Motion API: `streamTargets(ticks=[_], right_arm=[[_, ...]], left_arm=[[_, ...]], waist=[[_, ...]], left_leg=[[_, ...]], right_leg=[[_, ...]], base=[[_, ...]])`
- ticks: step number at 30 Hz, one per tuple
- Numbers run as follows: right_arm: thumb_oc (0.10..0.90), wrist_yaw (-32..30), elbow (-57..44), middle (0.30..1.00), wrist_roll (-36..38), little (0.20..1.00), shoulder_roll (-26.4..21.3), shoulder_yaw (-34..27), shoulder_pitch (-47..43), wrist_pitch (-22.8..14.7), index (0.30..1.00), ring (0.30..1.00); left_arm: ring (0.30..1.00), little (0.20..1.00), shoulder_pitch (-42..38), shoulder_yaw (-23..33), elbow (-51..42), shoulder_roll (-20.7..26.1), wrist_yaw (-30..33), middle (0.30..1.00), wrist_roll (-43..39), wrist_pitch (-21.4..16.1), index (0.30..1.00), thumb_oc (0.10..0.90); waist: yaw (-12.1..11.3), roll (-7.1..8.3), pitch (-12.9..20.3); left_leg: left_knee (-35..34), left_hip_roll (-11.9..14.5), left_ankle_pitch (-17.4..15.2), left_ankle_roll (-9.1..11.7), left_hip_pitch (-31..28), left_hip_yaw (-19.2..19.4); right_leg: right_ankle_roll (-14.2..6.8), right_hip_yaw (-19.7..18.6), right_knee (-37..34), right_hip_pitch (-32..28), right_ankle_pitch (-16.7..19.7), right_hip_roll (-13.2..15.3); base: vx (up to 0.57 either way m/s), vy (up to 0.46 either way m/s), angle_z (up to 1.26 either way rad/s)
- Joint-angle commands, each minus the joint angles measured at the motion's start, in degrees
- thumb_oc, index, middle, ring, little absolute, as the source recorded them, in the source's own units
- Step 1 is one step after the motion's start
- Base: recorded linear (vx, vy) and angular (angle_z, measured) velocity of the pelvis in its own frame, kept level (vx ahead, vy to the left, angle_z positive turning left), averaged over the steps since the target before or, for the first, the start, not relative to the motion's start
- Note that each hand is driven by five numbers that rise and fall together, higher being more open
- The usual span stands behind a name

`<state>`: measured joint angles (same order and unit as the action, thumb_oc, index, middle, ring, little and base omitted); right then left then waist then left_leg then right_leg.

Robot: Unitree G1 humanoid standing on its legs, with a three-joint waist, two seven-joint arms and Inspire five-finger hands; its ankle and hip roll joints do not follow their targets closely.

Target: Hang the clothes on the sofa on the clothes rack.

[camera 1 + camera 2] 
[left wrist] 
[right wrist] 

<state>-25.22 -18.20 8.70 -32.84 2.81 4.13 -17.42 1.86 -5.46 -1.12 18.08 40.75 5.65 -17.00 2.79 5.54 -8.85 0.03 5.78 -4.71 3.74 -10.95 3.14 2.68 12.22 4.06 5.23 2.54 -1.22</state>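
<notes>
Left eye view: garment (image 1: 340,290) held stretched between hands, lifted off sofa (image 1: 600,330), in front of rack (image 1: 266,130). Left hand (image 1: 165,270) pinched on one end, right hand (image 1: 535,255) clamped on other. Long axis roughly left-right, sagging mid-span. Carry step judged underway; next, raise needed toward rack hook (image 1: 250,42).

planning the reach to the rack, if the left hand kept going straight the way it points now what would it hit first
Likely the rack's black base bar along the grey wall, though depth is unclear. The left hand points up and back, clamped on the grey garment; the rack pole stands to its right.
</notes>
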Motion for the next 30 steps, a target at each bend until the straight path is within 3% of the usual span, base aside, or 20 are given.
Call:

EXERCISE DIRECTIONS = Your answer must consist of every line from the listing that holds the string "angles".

SOLUTION TO THIS TASK =
- Joint-angle commands, each minus the joint angles measured at the motion's start, in degrees
`<state>`: measured joint angles (same order and unit as the action, thumb_oc, index, middle, ring, little and base omitted); right then left then waist then left_leg then right_leg.

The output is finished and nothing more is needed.